◆ Task statement:
I need the number of lines in the following entries that hold the word "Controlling", and no other text.

(Recorded data)
# # # # #

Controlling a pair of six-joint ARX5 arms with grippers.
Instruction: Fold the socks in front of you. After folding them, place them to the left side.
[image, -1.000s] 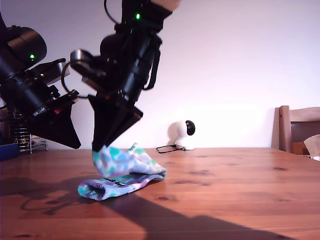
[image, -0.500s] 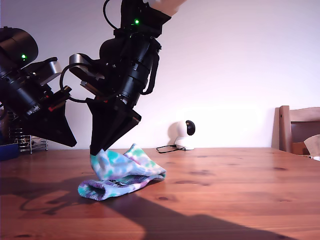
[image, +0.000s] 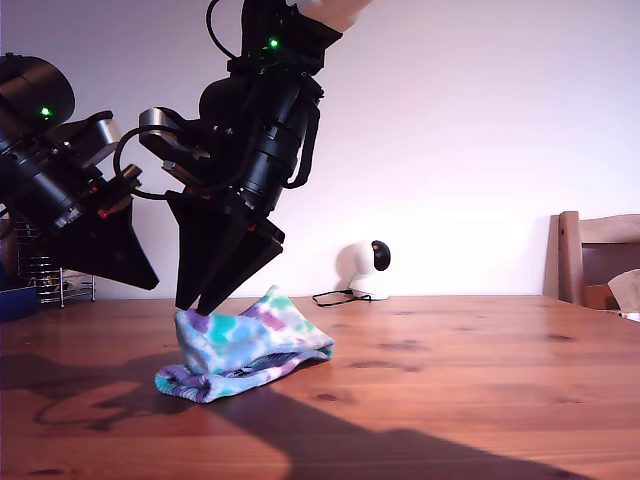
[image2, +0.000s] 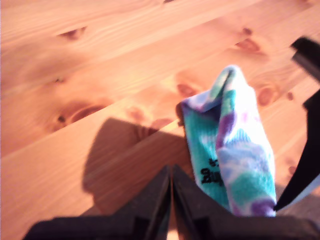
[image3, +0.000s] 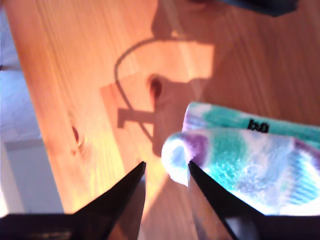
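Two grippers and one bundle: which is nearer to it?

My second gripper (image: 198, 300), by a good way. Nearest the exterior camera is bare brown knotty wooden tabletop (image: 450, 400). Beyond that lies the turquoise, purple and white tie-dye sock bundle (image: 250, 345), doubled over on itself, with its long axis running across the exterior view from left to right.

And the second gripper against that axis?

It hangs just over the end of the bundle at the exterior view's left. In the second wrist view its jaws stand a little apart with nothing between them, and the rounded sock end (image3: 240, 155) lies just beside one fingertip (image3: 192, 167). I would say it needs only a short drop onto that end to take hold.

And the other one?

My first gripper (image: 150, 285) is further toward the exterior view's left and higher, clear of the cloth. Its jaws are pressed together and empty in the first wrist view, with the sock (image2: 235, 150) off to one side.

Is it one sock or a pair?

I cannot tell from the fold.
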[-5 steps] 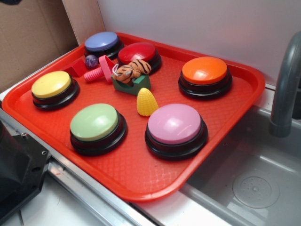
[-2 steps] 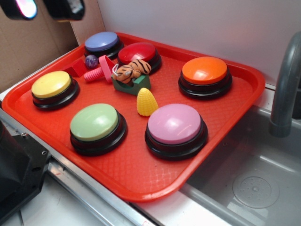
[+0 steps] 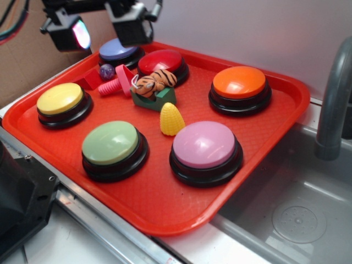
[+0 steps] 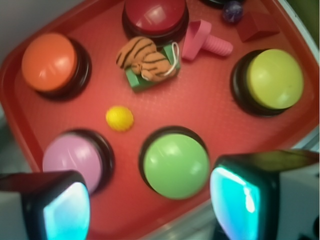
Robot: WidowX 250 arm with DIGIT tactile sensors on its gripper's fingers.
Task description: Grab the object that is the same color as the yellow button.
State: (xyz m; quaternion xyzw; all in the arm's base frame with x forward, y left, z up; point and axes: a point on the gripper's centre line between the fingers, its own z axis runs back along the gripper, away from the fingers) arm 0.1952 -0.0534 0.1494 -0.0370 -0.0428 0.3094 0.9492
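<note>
Corn, your target: the small yellow bumpy plastic toy corn cob (image 3: pixel 171 119) stands upright mid-tray, at 10 o'clock from the pink dome button (image 3: pixel 204 145), matching the pale yellow dome button (image 3: pixel 60 99). Your gripper (image 3: pixel 104 27) hovers high at the tray's 11 o'clock corner, fingers spread and empty, presumably surveying before descending.

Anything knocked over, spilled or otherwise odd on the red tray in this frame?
Mostly tidy. The only oddity: the orange striped tiger toy lies slumped on a small green block. The small yellow plastic corn cob stands upright; nothing spilled.
</note>
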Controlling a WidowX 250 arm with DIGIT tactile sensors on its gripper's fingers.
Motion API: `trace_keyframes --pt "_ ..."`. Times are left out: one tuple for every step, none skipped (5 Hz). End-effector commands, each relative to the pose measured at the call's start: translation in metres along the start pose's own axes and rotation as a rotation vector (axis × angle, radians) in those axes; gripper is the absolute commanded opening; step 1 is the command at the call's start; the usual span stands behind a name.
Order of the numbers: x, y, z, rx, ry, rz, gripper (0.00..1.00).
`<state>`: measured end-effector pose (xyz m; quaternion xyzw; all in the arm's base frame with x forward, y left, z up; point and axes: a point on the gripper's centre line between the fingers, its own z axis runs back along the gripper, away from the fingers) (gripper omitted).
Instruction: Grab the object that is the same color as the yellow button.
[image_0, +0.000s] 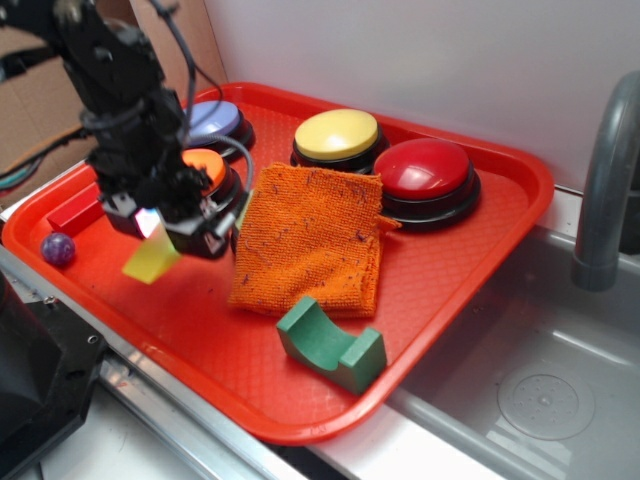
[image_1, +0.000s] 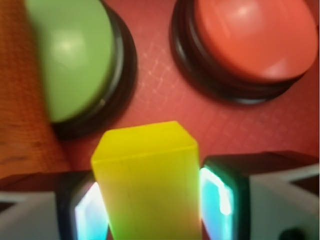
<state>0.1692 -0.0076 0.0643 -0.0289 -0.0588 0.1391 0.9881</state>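
Note:
My gripper (image_0: 165, 238) is shut on the small yellow wedge block (image_0: 152, 259) and holds it above the left part of the red tray (image_0: 470, 270), in front of the orange button (image_0: 208, 165). In the wrist view the block (image_1: 147, 170) stands between my two fingers, whose lit pads (image_1: 216, 197) press its sides; my gripper (image_1: 150, 212) is closed on it. The yellow button (image_0: 337, 133) sits at the tray's back, apart from me. A yellow-green dome (image_1: 70, 55) on a black base shows at the upper left of the wrist view.
An orange cloth (image_0: 310, 240) lies mid-tray, a green arch-cut block (image_0: 330, 345) in front of it. A red bar (image_0: 75, 212) and purple ball (image_0: 58, 248) lie at the left. Blue (image_0: 215, 120) and red (image_0: 425, 168) buttons stand behind. A sink (image_0: 540, 390) and faucet (image_0: 605, 190) are on the right.

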Motion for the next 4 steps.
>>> trace_keyframes --pt "0.023 -0.019 0.076 -0.073 0.009 -0.093 0.0" --pt "0.024 -0.024 0.111 -0.085 -0.019 -0.08 0.0" --pt "0.02 -0.021 0.121 -0.095 -0.101 -0.015 0.0" --pt "0.016 -0.011 0.11 -0.105 -0.104 0.036 0.0"
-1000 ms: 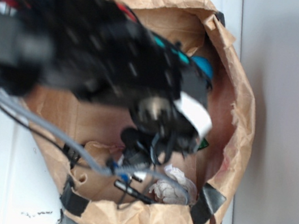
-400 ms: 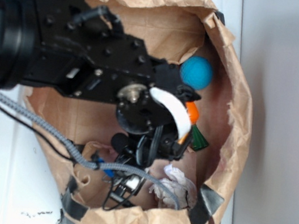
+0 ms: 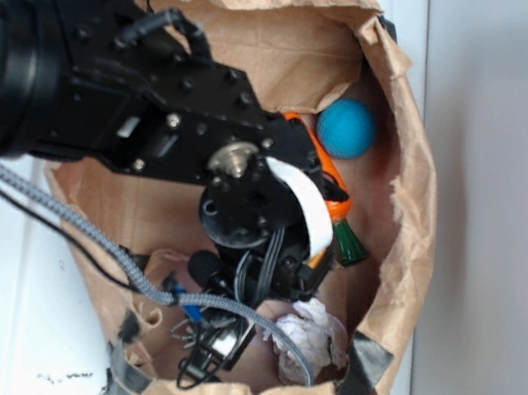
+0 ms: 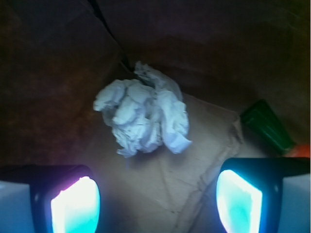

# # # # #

◆ Result of the exercise:
2